- TASK: Please provide the entries below again, word for word.

- DATA SHOWN:
+++
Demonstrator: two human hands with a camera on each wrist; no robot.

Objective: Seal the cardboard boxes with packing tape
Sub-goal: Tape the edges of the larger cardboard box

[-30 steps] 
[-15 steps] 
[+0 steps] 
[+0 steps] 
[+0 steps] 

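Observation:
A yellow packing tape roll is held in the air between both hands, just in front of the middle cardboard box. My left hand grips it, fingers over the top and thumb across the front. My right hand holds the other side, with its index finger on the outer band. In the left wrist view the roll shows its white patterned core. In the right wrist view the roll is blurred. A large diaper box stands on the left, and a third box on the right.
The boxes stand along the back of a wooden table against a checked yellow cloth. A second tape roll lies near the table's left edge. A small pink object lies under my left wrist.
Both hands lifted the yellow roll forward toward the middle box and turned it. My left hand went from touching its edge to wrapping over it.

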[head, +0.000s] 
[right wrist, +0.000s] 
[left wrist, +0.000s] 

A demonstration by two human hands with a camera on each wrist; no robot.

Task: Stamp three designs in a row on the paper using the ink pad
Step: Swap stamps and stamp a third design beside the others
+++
- SOLUTION TO THIS TASK:
Demonstrator: two human hands with a camera on each wrist; no robot.

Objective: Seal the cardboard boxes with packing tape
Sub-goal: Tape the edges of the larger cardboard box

[-30 steps] 
[-15 steps] 
[+0 steps] 
[+0 steps] 
[+0 steps] 

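Observation:
A yellow packing tape roll is held in the air between both hands, just in front of the middle cardboard box. My left hand grips it, fingers over the top and thumb across the front. My right hand holds the other side, with its index finger on the outer band. In the left wrist view the roll shows its white patterned core. In the right wrist view the roll is blurred. A large diaper box stands on the left, and a third box on the right.
The boxes stand along the back of a wooden table against a checked yellow cloth. A second tape roll lies near the table's left edge. A small pink object lies under my left wrist.
Both hands lifted the yellow roll forward toward the middle box and turned it. My left hand went from touching its edge to wrapping over it.
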
[head, +0.000s] 
[right wrist, +0.000s] 
[left wrist, +0.000s] 

A demonstration by two human hands with a camera on each wrist; no robot.

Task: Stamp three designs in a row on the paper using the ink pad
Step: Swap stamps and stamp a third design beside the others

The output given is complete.